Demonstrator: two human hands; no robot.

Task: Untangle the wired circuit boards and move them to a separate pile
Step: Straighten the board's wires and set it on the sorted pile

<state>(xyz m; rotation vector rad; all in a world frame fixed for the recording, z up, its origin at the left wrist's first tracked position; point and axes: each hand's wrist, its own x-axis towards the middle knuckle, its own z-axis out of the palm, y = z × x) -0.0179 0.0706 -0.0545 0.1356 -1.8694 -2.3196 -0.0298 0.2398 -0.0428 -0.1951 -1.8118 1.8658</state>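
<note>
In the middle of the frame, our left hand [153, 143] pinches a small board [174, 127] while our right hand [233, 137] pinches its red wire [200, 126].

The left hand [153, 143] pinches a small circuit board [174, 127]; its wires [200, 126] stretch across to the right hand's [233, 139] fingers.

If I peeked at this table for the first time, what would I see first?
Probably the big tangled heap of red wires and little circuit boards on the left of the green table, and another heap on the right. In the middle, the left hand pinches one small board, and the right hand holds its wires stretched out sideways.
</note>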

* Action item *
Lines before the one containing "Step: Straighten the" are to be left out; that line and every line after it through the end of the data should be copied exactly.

* Answer to this problem *
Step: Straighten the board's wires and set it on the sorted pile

<state>(xyz m; rotation vector rad; all in a world frame fixed for the recording, z up, its origin at the left wrist's first tracked position; point and axes: each hand's wrist, its own x-axis towards the middle knuckle, its own z-axis out of the palm, y = z × x) -0.0179 0.0706 -0.0545 0.1356 -1.8694 -2.3196 -0.0298 0.2398 -0.0428 -0.1951 -1.8118 1.8658</state>
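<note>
In the middle of the frame, our left hand [153, 143] pinches a small board [174, 127] while our right hand [233, 137] pinches its red wire [200, 126].

The left hand [153, 143] pinches a small circuit board [174, 127]; its wires [200, 126] stretch across to the right hand's [233, 139] fingers.

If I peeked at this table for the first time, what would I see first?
Probably the big tangled heap of red wires and little circuit boards on the left of the green table, and another heap on the right. In the middle, the left hand pinches one small board, and the right hand holds its wires stretched out sideways.
</note>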

Nothing remains to add to the answer.